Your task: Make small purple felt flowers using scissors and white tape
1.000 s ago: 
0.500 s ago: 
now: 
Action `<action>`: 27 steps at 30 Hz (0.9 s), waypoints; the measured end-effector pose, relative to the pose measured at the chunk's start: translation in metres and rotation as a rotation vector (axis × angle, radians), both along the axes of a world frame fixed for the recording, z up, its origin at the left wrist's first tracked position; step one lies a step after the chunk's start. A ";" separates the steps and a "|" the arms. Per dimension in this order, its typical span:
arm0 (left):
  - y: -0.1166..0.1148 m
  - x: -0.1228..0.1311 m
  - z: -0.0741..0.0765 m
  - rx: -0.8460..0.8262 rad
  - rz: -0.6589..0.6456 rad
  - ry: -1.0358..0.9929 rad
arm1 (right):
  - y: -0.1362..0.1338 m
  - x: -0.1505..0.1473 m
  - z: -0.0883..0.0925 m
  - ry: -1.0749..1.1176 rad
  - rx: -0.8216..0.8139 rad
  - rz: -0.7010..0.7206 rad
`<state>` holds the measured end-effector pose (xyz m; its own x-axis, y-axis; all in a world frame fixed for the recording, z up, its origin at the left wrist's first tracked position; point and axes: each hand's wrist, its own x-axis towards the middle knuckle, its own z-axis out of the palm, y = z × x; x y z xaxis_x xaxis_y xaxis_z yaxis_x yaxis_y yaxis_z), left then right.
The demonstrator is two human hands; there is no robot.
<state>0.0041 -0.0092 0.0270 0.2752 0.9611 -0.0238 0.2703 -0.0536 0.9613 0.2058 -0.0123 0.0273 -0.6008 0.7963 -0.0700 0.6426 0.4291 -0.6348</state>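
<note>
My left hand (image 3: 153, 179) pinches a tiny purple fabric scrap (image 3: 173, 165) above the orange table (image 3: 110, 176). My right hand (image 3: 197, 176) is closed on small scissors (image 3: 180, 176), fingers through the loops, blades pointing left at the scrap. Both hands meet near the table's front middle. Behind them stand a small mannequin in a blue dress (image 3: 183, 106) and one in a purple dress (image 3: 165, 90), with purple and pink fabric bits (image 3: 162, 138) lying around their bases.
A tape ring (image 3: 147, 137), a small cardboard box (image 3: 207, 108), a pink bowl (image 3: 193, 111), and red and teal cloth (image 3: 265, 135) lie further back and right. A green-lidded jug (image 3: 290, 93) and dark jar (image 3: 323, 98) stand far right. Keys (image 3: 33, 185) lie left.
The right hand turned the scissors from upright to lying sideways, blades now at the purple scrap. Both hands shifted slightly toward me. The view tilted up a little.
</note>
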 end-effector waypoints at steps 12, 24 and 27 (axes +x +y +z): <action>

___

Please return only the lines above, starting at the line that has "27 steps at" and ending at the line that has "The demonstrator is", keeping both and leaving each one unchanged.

Action `<action>`: 27 steps at 30 Hz (0.9 s), waypoints; the measured end-effector pose, relative to the pose measured at the chunk's start: translation in metres and rotation as a rotation vector (axis × angle, radians), both along the axes of a world frame fixed for the recording, z up, its origin at the left wrist's first tracked position; step one lies a step after the chunk's start. A ";" separates the steps and a "|" the arms. Per dimension in this order, its typical span:
arm0 (left):
  - y: -0.1166..0.1148 m
  - x: -0.1228..0.1311 m
  - z: -0.0741..0.0765 m
  - rx: -0.8460..0.8262 rad
  - rz: -0.6589..0.6456 rad
  - ry: -1.0358..0.9929 rad
arm1 (right):
  - y: -0.1362..0.1338 m
  - x: -0.1505..0.1473 m
  - z: -0.0883..0.0925 m
  - ry: -1.0749..1.1176 rad
  - rx: -0.8216..0.8139 rad
  - rz: -0.7010..0.7206 rad
`<state>` holds the measured end-effector pose (xyz m; its own x-axis, y-axis; all in a world frame fixed for the recording, z up, its origin at the left wrist's first tracked position; point and axes: each hand's wrist, its own x-axis towards the middle knuckle, its own z-axis out of the palm, y = z × x; x y z xaxis_x xaxis_y xaxis_z yaxis_x yaxis_y yaxis_z), left then right.
The demonstrator is two human hands; there is no robot.

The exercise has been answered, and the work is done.